ペルソナ (persona)

 ギリシアの古典劇の仮面を意味するペルソナが由来です。
 個人の外界とのかかわりにおいて形成する一定の態度を表します。つまり個人は、人間が社会を生きる上で必要な「男らしさ」「女らしさ」「社会人らしさ」といった役割(ペルソナ)を身につけているのです。
 ペルソナが元型が否かは諸説ありますが、ここでは元型として取り扱います。

ペルソナとアニマやアニムス

 ペルソナが外的適応に関する一方、心の内部への適応に関する元型にアニマやアニムスがあります。このペルソナとアニマやアニムスはお互いを補う形ではたらいています。
 例えば、男性の場合、そのペルソナは「男らしさ」が期待され、その人の外への態度としては力強く論理的でなければなりません。
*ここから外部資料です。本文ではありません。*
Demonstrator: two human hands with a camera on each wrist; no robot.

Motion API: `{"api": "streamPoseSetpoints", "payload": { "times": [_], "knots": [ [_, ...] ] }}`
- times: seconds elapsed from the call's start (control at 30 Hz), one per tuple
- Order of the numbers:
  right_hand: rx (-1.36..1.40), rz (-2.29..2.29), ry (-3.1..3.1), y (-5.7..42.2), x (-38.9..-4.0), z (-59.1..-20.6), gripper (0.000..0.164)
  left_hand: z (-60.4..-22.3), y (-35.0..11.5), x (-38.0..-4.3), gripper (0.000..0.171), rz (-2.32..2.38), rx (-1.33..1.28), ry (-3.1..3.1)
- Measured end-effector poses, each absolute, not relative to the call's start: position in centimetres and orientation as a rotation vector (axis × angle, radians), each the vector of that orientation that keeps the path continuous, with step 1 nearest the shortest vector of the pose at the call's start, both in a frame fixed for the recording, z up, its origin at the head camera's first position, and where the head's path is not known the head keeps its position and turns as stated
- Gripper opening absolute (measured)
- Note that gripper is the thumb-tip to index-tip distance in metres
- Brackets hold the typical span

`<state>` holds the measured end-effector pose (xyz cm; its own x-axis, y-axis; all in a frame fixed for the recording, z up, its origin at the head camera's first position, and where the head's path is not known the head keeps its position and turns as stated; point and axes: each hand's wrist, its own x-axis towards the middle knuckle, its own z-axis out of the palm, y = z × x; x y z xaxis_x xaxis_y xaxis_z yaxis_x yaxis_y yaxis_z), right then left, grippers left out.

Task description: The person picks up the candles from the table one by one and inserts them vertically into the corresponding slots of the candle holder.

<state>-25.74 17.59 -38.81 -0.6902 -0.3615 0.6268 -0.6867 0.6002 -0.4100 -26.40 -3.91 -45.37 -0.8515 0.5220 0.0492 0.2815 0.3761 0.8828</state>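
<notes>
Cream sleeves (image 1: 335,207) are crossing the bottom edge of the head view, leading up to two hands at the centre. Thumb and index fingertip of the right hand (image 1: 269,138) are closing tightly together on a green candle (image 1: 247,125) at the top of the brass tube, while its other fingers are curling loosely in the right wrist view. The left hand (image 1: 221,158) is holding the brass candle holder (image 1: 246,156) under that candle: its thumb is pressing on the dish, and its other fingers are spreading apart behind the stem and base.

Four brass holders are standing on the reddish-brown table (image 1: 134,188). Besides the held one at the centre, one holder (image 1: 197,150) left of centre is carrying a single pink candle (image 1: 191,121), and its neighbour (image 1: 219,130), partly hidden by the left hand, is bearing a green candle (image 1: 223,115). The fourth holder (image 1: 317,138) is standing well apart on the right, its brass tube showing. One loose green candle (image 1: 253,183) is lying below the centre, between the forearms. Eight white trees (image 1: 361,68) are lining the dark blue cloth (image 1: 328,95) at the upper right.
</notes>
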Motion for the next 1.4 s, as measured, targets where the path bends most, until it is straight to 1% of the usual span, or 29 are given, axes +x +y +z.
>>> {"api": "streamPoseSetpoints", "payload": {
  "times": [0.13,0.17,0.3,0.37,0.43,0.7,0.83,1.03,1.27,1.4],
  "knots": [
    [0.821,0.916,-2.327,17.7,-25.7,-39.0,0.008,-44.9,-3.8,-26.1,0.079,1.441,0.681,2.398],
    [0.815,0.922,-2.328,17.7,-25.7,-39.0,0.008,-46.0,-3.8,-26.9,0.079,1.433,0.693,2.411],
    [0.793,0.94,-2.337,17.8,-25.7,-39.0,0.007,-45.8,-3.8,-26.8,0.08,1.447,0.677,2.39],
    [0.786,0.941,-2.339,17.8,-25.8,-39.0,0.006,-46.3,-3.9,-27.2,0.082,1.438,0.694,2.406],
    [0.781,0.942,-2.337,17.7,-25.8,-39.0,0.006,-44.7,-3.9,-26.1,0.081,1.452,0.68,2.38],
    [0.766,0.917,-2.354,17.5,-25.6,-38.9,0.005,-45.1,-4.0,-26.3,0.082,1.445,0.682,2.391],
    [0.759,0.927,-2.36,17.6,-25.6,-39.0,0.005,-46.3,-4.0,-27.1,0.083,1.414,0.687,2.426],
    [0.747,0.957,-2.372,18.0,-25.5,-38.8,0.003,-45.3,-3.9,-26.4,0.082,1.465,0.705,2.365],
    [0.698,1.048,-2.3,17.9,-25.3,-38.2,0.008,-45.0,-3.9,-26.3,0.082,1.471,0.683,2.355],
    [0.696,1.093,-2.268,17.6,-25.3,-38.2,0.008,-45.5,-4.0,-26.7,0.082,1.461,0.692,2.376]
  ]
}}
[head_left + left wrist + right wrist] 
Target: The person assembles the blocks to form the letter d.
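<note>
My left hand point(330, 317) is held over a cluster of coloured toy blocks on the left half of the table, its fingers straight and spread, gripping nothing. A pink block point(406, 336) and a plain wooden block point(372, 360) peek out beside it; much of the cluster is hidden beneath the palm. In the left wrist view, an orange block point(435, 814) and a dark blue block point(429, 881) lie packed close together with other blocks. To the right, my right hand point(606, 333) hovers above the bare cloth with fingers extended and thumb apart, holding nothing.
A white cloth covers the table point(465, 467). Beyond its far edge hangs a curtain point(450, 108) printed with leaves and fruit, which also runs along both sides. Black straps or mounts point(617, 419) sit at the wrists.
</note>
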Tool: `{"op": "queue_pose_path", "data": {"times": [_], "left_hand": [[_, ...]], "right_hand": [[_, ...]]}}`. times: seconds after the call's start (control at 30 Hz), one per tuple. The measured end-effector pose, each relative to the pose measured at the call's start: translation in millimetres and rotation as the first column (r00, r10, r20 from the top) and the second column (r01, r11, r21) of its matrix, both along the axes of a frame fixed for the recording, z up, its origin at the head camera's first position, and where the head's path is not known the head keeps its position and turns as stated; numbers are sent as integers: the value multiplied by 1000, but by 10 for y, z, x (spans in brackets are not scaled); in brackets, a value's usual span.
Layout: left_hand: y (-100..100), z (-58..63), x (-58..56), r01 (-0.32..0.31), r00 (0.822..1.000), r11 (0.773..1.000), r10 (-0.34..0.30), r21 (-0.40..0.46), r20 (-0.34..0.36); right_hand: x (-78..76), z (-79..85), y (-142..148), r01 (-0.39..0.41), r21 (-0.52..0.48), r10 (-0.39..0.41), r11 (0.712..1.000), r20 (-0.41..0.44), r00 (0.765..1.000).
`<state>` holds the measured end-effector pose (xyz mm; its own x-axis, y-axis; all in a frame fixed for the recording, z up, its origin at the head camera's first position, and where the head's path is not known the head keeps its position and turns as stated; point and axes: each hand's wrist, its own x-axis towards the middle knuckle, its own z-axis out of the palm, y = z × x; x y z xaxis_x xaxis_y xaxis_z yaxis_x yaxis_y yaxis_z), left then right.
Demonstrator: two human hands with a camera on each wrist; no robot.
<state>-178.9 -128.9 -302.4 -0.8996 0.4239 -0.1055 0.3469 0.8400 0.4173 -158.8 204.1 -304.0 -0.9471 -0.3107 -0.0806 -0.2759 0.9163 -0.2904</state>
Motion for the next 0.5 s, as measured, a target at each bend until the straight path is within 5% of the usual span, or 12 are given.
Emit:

しかし一方、その人の内的態度はこれを補う形で現れます。つまり、外への態度が「男らしく」あろうとする人の内面は弱々しく非論理的であるというのです。外的態度として逆に「女らしさ」を求められる女性の内面が力強く、理路整然としている場合もありえます。
 このように外から期待されたり、望まれたりする外的態度(ペルソナ)から排斥された面がアニマ・アニムスとなるのです。

ペルソナは元型か?

 ユングは、ペルソナが元型であるか否かについては、明記しませんでした。しかし、同一概念と紹介しているものも少なくありません。
 ペルソナを元型として紹介している著作として、

  • 河合隼雄の『ユング心理学入門』
  • 鈴木晶の『フロイトからユングへ』

 などがあります。
 同時に、ペルソナは元型ではないとする立場も存在します。その代表には林道義の説が挙げられます。その理由は、ユングは人類の集合的な心(例えば、社会的慣習や伝統的な精紳)から各人が切り取ったものを(個性化された人格=仮面)をペルソナと名づけたからだというものです。つまり、ペルソナは集合的無意識そのものを指すわけではないという解釈をしたわけです。